GOOGLE GRUYERE: INTRO INTO XSS (Basics & HTML file Upload)

 Google Gruyere is an intentional web application created with the sole purpose to study and learn on how to find and exploit well-known vulnerabilities. This blog posts will dive into this application for both learning and documenting for myself as well as those interested in finding out how web app vulnerabilties can be exploited.

Intro into XSS

XSS or 'Cross Site Scripting' is a web application vulnerability that basically allows you to inject either Javascript or HTML into a web application that can be injected in the victim's browser. In short, its a code-injection vulnerability, if you're looking at it in a "bird's eye" view. There are different types of XSS vulnerabilities (Reflected, Stored and DOM XSS) which will be elaborated upon in future blog posts.

File Upload XSS

We will utilize Google Gruyere and see how we discover that the vulnerability exists and see how we can exploit it if it does exist (of which it will in this case). Here, we will exploit XSS vulnerability in this application by injecting HTML code within the server and having the server execute the HTML file also known as a 'File Upload XSS'. within this HTML, will be the document.cookie payload which will leak the cookie for the user within this application.

But firstly...Whats a cookie?

HTTP cookies, or internet cookies, are built specifically for web browsers to track, personalize and save information about each user’s session. A “session” in this instance, is the word used to define the amount of time you spend on a site. Cookies are created to identify you when you visit a new website. The web server — which stores the website’s data — sends a short stream of identifying information to your web browser in the form of what we call, cookies. This data that identifies you (also known sometimes as “browser cookies”) is processed and read by “name-value” pairs. These pairs tell the cookies where to be sent and what data to recall.
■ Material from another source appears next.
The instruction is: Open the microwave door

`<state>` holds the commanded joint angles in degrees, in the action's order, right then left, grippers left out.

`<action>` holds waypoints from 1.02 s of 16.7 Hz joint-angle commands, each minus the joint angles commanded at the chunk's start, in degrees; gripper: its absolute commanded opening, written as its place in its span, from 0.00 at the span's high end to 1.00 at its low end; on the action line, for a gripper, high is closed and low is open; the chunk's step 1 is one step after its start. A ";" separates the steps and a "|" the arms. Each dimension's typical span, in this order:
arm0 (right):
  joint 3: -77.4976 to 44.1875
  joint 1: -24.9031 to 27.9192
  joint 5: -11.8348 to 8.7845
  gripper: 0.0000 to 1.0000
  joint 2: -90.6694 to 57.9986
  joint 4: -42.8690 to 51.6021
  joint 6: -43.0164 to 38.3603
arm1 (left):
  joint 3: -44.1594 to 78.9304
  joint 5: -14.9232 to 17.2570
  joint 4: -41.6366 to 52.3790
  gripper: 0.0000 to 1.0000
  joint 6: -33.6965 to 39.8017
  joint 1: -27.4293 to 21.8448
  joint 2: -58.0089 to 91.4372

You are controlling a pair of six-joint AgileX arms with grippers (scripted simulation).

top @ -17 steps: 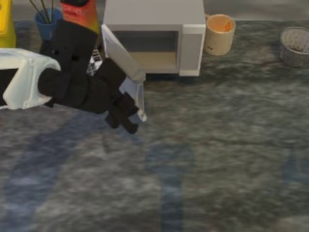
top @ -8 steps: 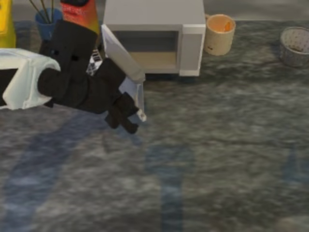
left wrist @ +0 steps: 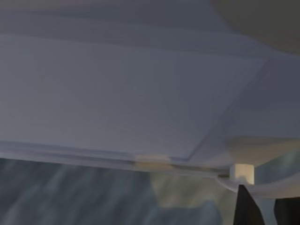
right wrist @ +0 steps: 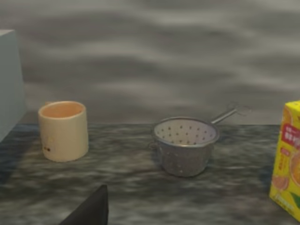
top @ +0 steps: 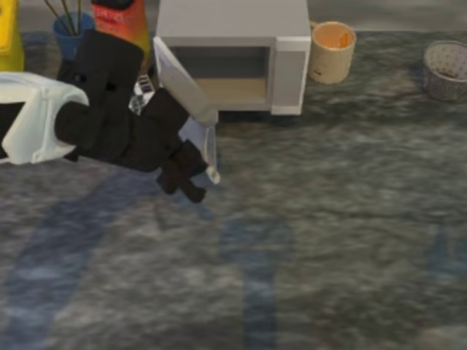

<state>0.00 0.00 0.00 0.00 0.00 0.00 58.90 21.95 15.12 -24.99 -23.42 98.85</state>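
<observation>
The silver-grey microwave [top: 233,25] stands at the back of the table with its beige interior showing. Its door [top: 184,86] is swung out toward the left and front, hinged at the left side. My left gripper [top: 205,173] is shut on the pale bar handle [top: 211,154] at the door's free edge. The left wrist view is filled by the door panel [left wrist: 117,93], with the handle [left wrist: 262,190] between my two dark fingers [left wrist: 246,208]. My right arm is out of the top view; one fingertip [right wrist: 96,208] shows in the right wrist view, nothing beside it.
A beige cup [top: 332,51] stands right of the microwave and a metal colander [top: 445,69] sits at the far right. A blue pen holder [top: 69,33], an orange-red box [top: 120,18] and a yellow carton [top: 9,36] crowd the back left behind my left arm.
My left gripper has drawn slightly leftward with the handle, and the door has swung a little wider. Nothing else has moved.
</observation>
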 joint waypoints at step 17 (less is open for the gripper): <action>0.00 0.00 0.00 0.00 0.00 0.00 0.00 | 0.27 1.79 1.23 1.00 -3.25 1.59 -0.26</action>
<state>0.00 0.00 0.00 0.00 0.00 0.00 59.17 23.74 16.35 -28.24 -21.83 98.59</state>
So, where are the cookies are stored? It’s simple: your web browser will store them locally (on your computer) to remember the “name-value pair” that identifies you. When you return to the website in the future, your web browser returns that cookie data to the website’s server, triggering the recall of your data from your previous sessions. 

Let's say that an XSS payload has been injected on a site that is XSS vulnerable and the administrator of a site has no idea about the vulnerability. He has the ability to view, modify and retrieve any sort of critical data about the site and the server itself. The administrator then triggers the payload injected by the we application. with more advanced payloads, the attacker can be able to retrieve the cookie and send requests to the server utilizing the admins cookie, thus resulting in a scenario where the attacker will then "impersonate" the admin, allowing the attacker to then do anything and view anything stored on the server. This is just to give an overview on how severe of a vulnerability this can be.

Finding and confirming XXS Vulnerability

Lets take a look at Google Gruyure Vulnerable Web App:

PS: You can find the vulnerable web application here

Above is how the vulnerable web application looks (You will need to create a user within the site database). DO NOT USE CREDENTIALS YOU USE FOR REAL SITES AND USE THEM FOR THIS ONE. GOOGLE GRUYERE IS SIMPLY FOR EDUCATIONAL PURPOSES ONLY.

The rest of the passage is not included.